(Material shown begins)
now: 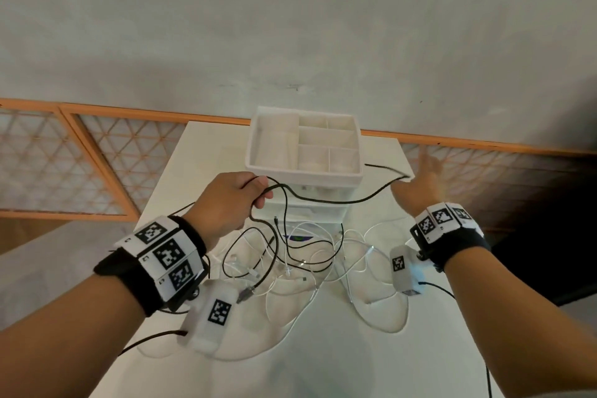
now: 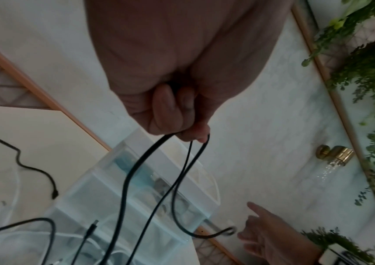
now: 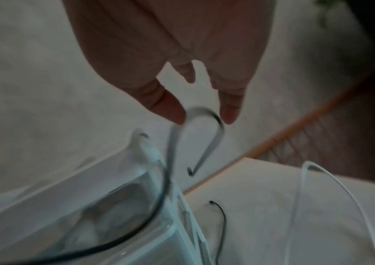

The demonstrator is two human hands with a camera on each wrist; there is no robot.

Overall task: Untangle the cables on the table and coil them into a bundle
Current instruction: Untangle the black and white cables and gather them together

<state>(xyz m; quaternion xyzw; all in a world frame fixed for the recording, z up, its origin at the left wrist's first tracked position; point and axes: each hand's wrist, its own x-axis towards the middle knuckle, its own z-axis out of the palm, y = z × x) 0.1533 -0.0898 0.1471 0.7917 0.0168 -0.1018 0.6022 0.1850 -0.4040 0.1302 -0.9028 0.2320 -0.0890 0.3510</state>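
Observation:
A black cable (image 1: pixel 339 201) hangs in the air across the front of the storage box. My left hand (image 1: pixel 258 194) grips several loops of it in a fist, and the strands (image 2: pixel 136 170) drop from the curled fingers (image 2: pixel 166 107) towards the table. My right hand (image 1: pixel 423 171) is blurred, fingers straight and spread, at the cable's far end (image 1: pixel 402 177). In the right wrist view the hooked end of the cable (image 3: pixel 218 118) lies between thumb and finger of that hand (image 3: pixel 204 100), not pinched. A tangle of white cables (image 1: pixel 323 265) and more black cable lies on the white table (image 1: pixel 323 359).
A white compartment tray (image 1: pixel 303 173) sits on translucent drawers (image 2: pixel 136 197) at the table's far edge. An orange lattice rail (image 1: pixel 97 155) runs behind. Green plants (image 2: pixel 368 71) and a gold tap (image 2: pixel 334 154) show in the left wrist view.

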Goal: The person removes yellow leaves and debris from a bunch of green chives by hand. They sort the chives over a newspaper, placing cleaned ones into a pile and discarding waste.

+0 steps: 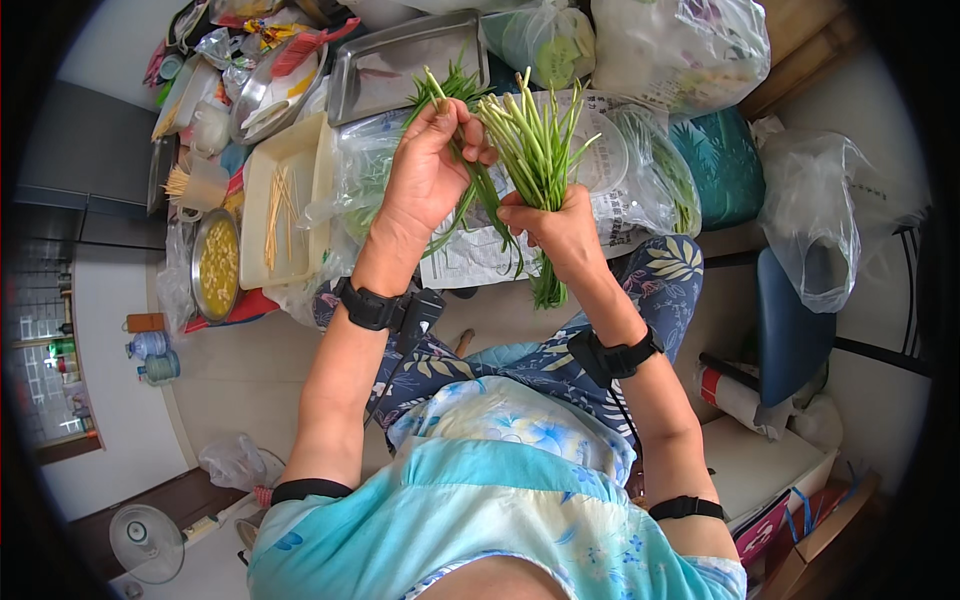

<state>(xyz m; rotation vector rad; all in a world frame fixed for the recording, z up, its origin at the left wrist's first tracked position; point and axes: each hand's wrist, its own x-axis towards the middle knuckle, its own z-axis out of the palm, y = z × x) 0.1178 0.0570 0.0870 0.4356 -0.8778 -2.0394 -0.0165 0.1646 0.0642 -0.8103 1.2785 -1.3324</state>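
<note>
My right hand (559, 229) is closed around a bundle of green leafy stalks (536, 150), their pale cut ends pointing up and away from me and the leaf tips hanging below the fist. Just left of it, my left hand (435, 161) pinches a stalk with long green leaves (484, 187) between thumb and fingers. More cut greens (454, 86) lie behind my left hand. Under both hands is a printed paper sheet (469, 259) on the table. Clear plastic bags holding greens (671, 176) lie to the right, and more bagged greens (367, 176) to the left.
A metal tray (341, 82) stands at the back. On the left are a cream plastic tray (251, 217) with wooden skewers (279, 217), a metal bowl of yellow food (217, 262) and a cup of skewers (204, 184). Filled plastic bags (679, 56) stand back right; a blue chair (791, 330) is at right.
</note>
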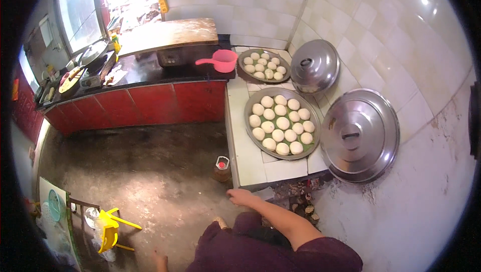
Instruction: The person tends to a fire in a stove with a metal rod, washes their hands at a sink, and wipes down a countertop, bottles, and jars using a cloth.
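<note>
My right hand (240, 197) hangs in front of the near corner of the white tiled counter (244, 159). Its fingers look curled, and I see nothing in it, but the palm is hidden. Blurred at the bottom edge, my left hand (161, 260) shows only in part. A large round metal tray (248, 136) on the counter holds several white dough balls (282, 123) on green leaves. Behind it a smaller metal tray (276, 80) carries more dough balls (259, 68). Two metal lids, a large one (360, 155) and a smaller one (315, 72), lean against the wall.
A pink dipper (224, 61) stands on the black countertop (142, 72), below a wooden board (169, 33). Farther left is a wok with a lid (94, 53). On the floor are a jug with a red cap (221, 170) and a yellow plastic chair (109, 230).
</note>
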A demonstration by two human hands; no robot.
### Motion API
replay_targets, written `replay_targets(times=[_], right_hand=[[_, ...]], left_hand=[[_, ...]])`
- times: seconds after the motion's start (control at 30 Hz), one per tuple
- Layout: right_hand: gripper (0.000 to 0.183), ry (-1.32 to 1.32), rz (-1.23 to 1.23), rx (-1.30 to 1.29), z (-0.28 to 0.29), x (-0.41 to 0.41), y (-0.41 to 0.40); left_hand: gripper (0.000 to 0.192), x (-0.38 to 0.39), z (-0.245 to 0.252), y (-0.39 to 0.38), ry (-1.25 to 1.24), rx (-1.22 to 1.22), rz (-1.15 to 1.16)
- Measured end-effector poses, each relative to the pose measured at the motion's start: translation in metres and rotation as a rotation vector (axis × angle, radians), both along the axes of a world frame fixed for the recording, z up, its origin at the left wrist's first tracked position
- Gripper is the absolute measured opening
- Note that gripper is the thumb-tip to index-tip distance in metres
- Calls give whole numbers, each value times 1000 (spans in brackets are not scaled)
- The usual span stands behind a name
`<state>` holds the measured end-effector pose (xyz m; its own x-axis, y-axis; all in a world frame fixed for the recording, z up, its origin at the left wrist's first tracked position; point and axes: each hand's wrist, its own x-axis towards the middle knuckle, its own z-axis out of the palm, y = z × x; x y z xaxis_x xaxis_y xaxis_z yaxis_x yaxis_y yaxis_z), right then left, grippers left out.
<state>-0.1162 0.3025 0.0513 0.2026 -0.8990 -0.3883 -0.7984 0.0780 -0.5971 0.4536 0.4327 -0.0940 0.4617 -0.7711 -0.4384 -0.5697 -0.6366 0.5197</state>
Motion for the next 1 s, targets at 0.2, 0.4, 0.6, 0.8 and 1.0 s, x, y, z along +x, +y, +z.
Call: replay_targets(times=[0.2, 0.4, 0.6, 0.8, 1.0], right_hand=[[38, 73, 534, 20, 27, 129, -119], [35, 75, 925, -18, 46, 247, -233], [32, -105, 1054, -160, 74, 313, -327], [30, -40, 1140, -87, 80, 376, -434], [34, -96, 1262, -11, 71, 446, -503]], left_hand=[[78, -21, 83, -21, -243, 206, 92], [78, -51, 116, -82, -286, 133, 92], [79, -72, 122, -187, -315, 79, 77], [79, -39, 133, -236, -331, 45, 293], [82, 2, 104, -262, -315, 183, 677]])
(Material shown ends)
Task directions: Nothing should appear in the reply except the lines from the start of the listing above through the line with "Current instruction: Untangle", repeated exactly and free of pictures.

Answer area:
now: 
now: 
now: 

The demonstrator is two human hands with a camera on each wrist; there is no robot.

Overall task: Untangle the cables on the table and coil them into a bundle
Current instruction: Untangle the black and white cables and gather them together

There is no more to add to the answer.